**Working data:**
#####

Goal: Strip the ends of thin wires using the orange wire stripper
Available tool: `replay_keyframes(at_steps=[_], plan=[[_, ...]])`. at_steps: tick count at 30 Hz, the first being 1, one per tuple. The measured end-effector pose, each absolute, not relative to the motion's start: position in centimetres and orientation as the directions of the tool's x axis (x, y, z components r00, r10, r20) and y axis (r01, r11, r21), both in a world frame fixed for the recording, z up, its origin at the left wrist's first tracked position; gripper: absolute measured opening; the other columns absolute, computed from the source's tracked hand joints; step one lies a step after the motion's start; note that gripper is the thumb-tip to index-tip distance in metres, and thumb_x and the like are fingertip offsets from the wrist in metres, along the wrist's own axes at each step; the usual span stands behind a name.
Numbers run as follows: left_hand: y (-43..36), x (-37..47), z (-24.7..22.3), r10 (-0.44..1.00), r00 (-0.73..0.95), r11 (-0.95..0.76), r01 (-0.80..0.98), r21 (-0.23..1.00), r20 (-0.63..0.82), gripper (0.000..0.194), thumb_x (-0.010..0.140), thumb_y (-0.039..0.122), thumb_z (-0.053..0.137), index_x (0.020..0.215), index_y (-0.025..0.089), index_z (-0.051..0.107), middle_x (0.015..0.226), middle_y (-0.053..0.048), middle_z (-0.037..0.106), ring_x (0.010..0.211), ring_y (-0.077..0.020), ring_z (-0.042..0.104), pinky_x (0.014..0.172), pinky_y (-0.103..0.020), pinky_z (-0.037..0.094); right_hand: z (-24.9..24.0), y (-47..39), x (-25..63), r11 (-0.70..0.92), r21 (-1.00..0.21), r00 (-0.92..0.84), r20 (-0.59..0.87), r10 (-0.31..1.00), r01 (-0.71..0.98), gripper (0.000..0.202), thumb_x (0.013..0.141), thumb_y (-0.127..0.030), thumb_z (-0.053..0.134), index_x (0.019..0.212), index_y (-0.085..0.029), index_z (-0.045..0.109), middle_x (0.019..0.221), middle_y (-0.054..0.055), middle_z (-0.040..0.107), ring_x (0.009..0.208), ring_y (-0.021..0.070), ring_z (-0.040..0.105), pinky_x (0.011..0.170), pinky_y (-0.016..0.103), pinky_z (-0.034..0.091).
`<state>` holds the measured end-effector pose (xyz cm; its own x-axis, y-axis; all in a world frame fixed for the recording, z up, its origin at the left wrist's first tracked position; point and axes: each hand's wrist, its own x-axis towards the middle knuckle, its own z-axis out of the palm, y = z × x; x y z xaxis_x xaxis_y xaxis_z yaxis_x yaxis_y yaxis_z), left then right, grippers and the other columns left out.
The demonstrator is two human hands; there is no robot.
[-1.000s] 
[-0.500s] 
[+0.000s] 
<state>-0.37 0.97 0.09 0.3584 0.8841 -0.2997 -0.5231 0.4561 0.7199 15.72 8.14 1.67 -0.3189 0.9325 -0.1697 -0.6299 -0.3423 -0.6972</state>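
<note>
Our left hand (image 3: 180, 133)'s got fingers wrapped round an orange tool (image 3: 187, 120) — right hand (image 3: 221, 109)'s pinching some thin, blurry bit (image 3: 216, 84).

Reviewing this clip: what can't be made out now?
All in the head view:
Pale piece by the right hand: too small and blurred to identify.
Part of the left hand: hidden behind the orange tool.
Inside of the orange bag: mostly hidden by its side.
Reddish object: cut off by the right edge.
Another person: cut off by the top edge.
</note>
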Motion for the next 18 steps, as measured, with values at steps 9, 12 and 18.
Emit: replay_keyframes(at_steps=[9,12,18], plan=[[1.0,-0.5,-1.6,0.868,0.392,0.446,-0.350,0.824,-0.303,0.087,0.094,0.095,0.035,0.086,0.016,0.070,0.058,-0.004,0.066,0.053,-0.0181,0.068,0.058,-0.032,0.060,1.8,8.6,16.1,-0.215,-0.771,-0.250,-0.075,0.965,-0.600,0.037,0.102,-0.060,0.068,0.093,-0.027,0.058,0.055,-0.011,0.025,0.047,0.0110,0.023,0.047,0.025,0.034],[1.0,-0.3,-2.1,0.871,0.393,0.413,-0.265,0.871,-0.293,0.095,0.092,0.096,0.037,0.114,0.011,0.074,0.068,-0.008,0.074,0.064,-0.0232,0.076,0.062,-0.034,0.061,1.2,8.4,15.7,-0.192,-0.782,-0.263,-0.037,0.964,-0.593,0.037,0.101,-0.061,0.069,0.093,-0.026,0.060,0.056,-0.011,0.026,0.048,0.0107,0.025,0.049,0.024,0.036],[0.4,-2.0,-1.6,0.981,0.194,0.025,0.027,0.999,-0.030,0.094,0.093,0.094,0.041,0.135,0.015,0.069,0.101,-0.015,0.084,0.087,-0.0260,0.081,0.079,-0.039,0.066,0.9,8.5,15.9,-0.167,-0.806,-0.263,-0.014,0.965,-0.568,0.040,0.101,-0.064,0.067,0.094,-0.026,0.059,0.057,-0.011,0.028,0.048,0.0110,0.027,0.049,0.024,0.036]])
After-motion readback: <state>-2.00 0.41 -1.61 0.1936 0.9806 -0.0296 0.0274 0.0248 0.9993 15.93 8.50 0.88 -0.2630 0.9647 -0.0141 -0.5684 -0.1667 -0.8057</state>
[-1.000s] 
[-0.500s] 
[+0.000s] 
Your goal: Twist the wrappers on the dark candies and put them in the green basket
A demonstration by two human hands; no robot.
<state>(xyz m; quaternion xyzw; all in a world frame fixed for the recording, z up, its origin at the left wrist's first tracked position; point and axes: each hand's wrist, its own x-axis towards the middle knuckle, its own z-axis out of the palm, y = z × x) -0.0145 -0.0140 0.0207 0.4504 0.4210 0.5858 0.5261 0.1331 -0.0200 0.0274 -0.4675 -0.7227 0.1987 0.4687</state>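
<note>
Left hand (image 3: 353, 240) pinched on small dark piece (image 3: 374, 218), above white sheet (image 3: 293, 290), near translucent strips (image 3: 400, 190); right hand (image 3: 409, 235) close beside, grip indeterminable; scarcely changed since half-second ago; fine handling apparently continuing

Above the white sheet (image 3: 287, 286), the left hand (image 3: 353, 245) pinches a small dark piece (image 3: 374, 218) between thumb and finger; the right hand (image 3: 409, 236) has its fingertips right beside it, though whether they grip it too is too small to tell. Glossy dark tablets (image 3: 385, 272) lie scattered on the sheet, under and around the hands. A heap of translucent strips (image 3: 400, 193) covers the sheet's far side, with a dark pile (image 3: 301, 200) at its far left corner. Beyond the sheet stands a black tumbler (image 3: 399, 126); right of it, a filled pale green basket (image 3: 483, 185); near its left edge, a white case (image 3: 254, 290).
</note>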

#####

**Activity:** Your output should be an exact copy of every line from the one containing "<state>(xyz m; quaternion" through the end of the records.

**Problem solution:**
<state>(xyz m; quaternion xyzw; all in a world frame fixed for the recording, z up, its origin at the left wrist's first tracked position; point and axes: each hand's wrist, its own x-axis towards the middle knuckle, its own z-axis out of the palm, y = z × x) -0.0145 -0.0140 0.0207 0.4504 0.4210 0.5858 0.5261 0.1331 -0.0200 0.0274 -0.4675 -0.7227 0.1987 0.4687</state>
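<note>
Left hand (image 3: 353, 240) pinched on small dark piece (image 3: 374, 218), above white sheet (image 3: 293, 290), near translucent strips (image 3: 400, 190); right hand (image 3: 409, 235) close beside, grip indeterminable; scarcely changed since half-second ago; fine handling apparently continuing

Above the white sheet (image 3: 287, 286), the left hand (image 3: 353, 245) pinches a small dark piece (image 3: 374, 218) between thumb and finger; the right hand (image 3: 409, 236) has its fingertips right beside it, though whether they grip it too is too small to tell. Glossy dark tablets (image 3: 385, 272) lie scattered on the sheet, under and around the hands. A heap of translucent strips (image 3: 400, 193) covers the sheet's far side, with a dark pile (image 3: 301, 200) at its far left corner. Beyond the sheet stands a black tumbler (image 3: 399, 126); right of it, a filled pale green basket (image 3: 483, 185); near its left edge, a white case (image 3: 254, 290).
</note>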

There is no more to this output.